ULMFit: understanding learner.predict

I am using ULMfit for a regression task. After finetuning, and training the classifier, I want to make predictions on new data (that has been preprocessed the same way as the training data.)

I am trying to figure out which function to use:
I see: learn.predict, learn.predict_array, learn.predict_dl, learn.predict_with_targs.

Seems like most of these works with the dataset used to init RNN_Learner().
However, the size of the predicted array (from learn.predict) is larger than the size of the dataset used above.

preds = learn.predict()
len(preds) # 1158004
len(unsup_labels) # 27007

Why is that the case?

2 Likes

Firstly, you need to preprocess your test data like validation set (eg use SortSampler, not SortishSampler).
Secondly, to get predictions on test dataset you need to use is_test=True:

 learn.predict(is_test=True)
2 Likes

Thanks for the response @asotov!
I am still getting a number of predictions that is different than the test dataloader.

Did I have to have the test data loader when I fit the classifier? Because I am just loading parts of the model later.

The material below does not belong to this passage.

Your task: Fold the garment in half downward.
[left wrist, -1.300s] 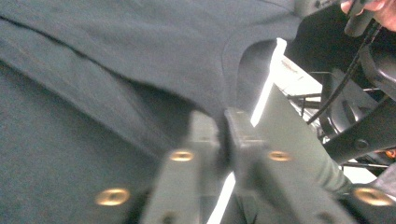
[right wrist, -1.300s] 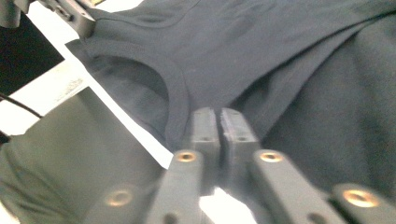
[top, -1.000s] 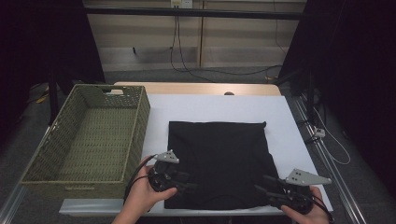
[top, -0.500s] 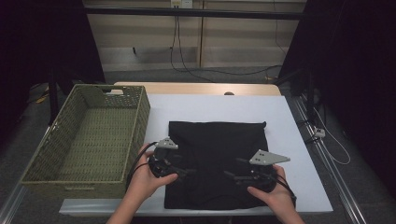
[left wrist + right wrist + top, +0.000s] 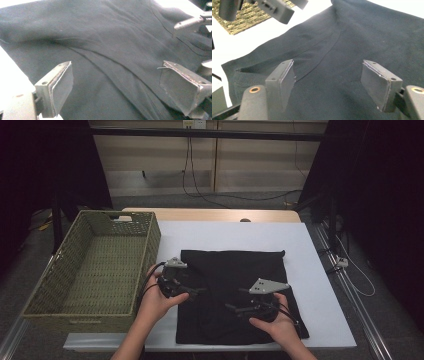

unsup_ds = TextDataset(unsup_clas, np.zeros(len(unsup_labels)))
unsup_samp = SortSampler(unsup_clas, key=lambda x: len(unsup_clas[x]))
unsup_dl = DataLoader(unsup_ds, bs, num_workers=1, pad_idx=1, sampler=unsup_samp)

len(unsup_clas) # 27007
len(unsup_dl.dataset.x) # 27007

md = ModelData(PATH, trn_dl, val_dl, test_dl=unsup_dl)
m = get_rnn_classifer(bptt, 20*70, c, vs, emb_sz=em_sz, n_hid=nh, n_layers=nl, pad_token=1,
          layers=[em_sz*3, 50, c], drops=[dps[4], 0.1],
          dropouti=dps[0], wdrop=dps[1], dropoute=dps[2], dropouth=dps[3])
learn = RNN_Learner(md, TextModel(to_gpu(m)), opt_fn=opt_fn)
learn.reg_fn = partial(seq2seq_reg, alpha=2, beta=1)
learn.clip=25.
learn.load_encoder('lm1_enc')
learn.load('clas_2')

preds = learn.predict(is_test=True)
len(preds) # 816067

I read carefully your code, @leonyin, and I think you just forgot to include transpose parameter, when you create DataLoader:

unsup_dl = DataLoader(unsup_ds, bs, transpose=True, num_workers=1, pad_idx=1, sampler=unsup_samp)

Here my code, when I use test_dl:

trn_ds = TextDataset(trn_clas, np.array(trn_labels).astype('int64').reshape(-1))
val_ds = TextDataset(val_clas, np.array(val_labels).astype('int64').reshape(-1))
y = np.zeros((len(test_clas)), dtype='int')
test_ds = TextDataset(test_clas, y)

trn_samp = SortishSampler(trn_clas, key=lambda x: len(trn_clas[x]), bs=bs//2)
val_samp = SortSampler(val_clas, key=lambda x: len(val_clas[x]))
test_samp = SortSampler(test_clas, key=lambda x: len(test_clas[x]))

trn_dl = DataLoader(trn_ds, bs//2, transpose=True, num_workers=1, pad_idx=1, sampler=trn_samp)
val_dl = DataLoader(val_ds, bs, transpose=True, num_workers=1, pad_idx=1, sampler=val_samp)
test_dl = DataLoader(test_ds, bs, transpose=True, num_workers=1, pad_idx=1, sampler=test_samp)

md = ModelData(PATH, trn_dl,val_dl, test_dl)

2 Likes

Thanks again @asotov, that got me the right number of predictions.
It looks like the sortsampler re-orders the data. I am guessing I have to sort my labels, too if I want to align my predictions with labels (which is just an ID for me).

Glad to hear about it. @leonyin, I also have the same problem with wrong order of predictions, but I didn’t understand why it is. So, I think you guessed that we need to try predict without Sorting. Thank you!

In my case I see 95.73 accuracy during training, but when I call predict method and check accuracy manually - it gives only 63%! Now I understand the reason is SortSampler) I try to deal with it and write :memo: later here.

So, I just remove sampler and now everything worked as expected - rows are ordered as is!

test_dl = DataLoader(test_ds, bs, transpose=True, num_workers=1, pad_idx=1)
1 Like

I did the same and everything looks good! This might be something we want to incorporate into the imdb notebook cc:ing @jeremy. Again thanks for working this through with me @asotov!!

2 Likes